Return, word for word, the lines of the listing below from the one with "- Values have" through the one with "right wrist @", and no other lines.

Information provided »
+---+
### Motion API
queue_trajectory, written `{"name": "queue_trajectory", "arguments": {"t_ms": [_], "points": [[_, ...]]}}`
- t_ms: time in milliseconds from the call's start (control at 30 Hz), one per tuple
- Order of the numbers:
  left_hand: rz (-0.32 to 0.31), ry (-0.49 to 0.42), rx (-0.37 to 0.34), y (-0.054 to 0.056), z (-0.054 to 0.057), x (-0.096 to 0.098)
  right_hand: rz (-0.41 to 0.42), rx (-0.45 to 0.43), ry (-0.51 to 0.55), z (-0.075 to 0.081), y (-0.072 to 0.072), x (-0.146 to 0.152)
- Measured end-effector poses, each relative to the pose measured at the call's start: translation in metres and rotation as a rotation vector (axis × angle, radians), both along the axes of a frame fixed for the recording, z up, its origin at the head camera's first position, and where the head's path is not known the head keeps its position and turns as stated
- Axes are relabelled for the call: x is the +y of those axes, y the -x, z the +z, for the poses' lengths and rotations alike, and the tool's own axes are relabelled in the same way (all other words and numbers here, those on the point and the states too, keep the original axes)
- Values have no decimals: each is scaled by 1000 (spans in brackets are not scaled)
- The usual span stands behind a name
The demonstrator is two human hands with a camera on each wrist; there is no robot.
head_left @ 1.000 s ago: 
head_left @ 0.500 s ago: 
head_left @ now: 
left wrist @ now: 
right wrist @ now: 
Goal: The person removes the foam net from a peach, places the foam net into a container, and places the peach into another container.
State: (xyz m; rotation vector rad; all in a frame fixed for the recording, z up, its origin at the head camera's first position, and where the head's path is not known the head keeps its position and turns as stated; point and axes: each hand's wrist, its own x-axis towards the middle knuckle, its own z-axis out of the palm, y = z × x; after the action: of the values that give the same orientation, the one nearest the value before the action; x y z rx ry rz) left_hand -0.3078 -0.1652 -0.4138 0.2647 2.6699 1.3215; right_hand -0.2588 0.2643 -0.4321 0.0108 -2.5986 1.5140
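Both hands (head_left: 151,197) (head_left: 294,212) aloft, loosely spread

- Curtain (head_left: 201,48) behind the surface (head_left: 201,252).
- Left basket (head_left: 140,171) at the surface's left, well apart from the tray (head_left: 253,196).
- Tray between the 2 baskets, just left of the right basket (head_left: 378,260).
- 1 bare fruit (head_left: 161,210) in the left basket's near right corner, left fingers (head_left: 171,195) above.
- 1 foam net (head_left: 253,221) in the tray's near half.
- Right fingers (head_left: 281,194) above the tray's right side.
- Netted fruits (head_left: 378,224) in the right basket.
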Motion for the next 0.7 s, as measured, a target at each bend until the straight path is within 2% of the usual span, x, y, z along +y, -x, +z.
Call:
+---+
Worked solution »
- Values have no decimals: each is scaled by 1000 (spans in brackets are not scaled)
- The usual span stands behind a name
The demonstrator is two human hands with a camera on each wrist; there is no robot.
head_left @ 1.000 s ago: 
head_left @ 0.500 s ago: 
head_left @ now: 
left wrist @ now: 
right wrist @ now: 

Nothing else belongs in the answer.